I have previously written about exchange of named RDF graphs through the use of quads-in-zips, and while that approach works just fine, it needs to be implemented on both sides of the exchange.

This is also true for SPO(G), but with SPARQL implementations being widespread, the export side is already in place all around the web, and the import side is quite easily implemented — I have sent an implementation of SPARQLXMLResultLoader for ARC to bengee, and while he is also busy working on a streaming serialiser, it seems likely it’ll be a part of a coming release of ARC.

As can be seen from the example, SPO(G) is simply a constrained SPARQL Query Results XML Format: It needs to have three or four variables, s, p, and o must be present, with g being optional (making it YARS). For all results, all variables must be bound.

SPO(G) isn’t as compact as quads-in-zips, but there’s no reason for it not to be compressed during exchange, either through a manual process or via the usual gzip-encoding on-the-fly.

I should perhaps write it up properly, but I think I’d rather go off and implement it for Redland.

SPARQL Endpoint

SPARQL

As I hinted to in my post about Named Graph Exchange, and later picked up by Danny, it is possible to create a SPARQL endpoint using ARC with only six lines of PHP — or rather was, as Benjamin Nowack has now announced a suggested update, that makes it possible in only fourthree lines:

include_once('path/to/arc/ARC2.php');
$ep = ARC2::getStoreEndpoint(array(...));
$ep->go();

The same announcement, the ARC Release Notes and Change Log, and Benjamins post about his cool data wiki also mentions the new ARC plugin system, that I helped take off.

My plugin submission is essentially a SPARQL client, making it possible to use ARC for accessing remote SPARQL endpoints: ARC2::RemoteEndpointPlugin

The plugin works, in that it supports the read-only query types SELECT, CONSTRUCT, DESCRIBE, and ASK, but not yet the ones that write, since the ARC class that does HTTP only speaks GET at the moment.

The plugin homepage doubles as its documentation — it contains an example of how to use the plugin: Basically just like with a regular ARC2::Store, only with a simpler configuration — only a SPARQL endpoint URL is needed.

The homepage is also a Bazaar repository, and as such provides an Atom feed with updates, and — of course — a DOAP file, that I hope will one day play a role as the authoritative source of information shown on the ARC plugins page, with automatic updates.

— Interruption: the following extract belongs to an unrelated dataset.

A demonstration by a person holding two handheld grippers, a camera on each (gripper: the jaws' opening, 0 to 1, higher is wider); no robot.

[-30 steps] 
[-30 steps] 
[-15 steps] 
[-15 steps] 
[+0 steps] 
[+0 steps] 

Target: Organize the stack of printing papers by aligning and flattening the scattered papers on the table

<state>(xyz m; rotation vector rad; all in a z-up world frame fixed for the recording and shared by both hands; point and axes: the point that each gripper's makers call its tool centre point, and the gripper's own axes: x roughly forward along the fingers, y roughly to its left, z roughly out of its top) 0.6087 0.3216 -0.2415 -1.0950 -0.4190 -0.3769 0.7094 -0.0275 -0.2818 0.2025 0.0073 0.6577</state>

Fitting, also, that this surfaces on the very day that SPARQL becomes a recommendation. It has been quite a journey, and fun to be a (small) part of, starting way back when Squish and RDQL were state of the art, and later with The Gargonza Experiment — perhaps it is now time to retire my partial SPARQL Rewriter and resurrect Sparqlette

Named Graph Exchange

Following up on Exchange of Named RDF Graphs and the rapidly developing ARC2 RDF system, I have written a PHP/ARC2 version of my script for parsing and serialising a graph archive, and repackaged the original version into a single script for Redland.

I will be using this for testing ARC2 (performance) with my photo database, to see if I can manage a simpler interface without sacrificing the excellent performance from Redland. So far, it seems parsing might be a bottleneck, but that isn’t really important, if the query handling is good (so far it looks great, I can implement a SPARQL endpoint in 6 lines of PHP) — I can do batch processing offline.

You can find the scripts and some example archives in its bzr repository: named-graph-exchange, and download the whole package in .zip– or .tgz-format.

Next in the pipeline is an implementation that talks to a SPARQL endpoint, only downstream for now, but possibly using SPARQL+ or SPARUL for remote updates in the future.

The scripts are licensed under the Eiffel Forum License, version 2, per sbp’s considerations.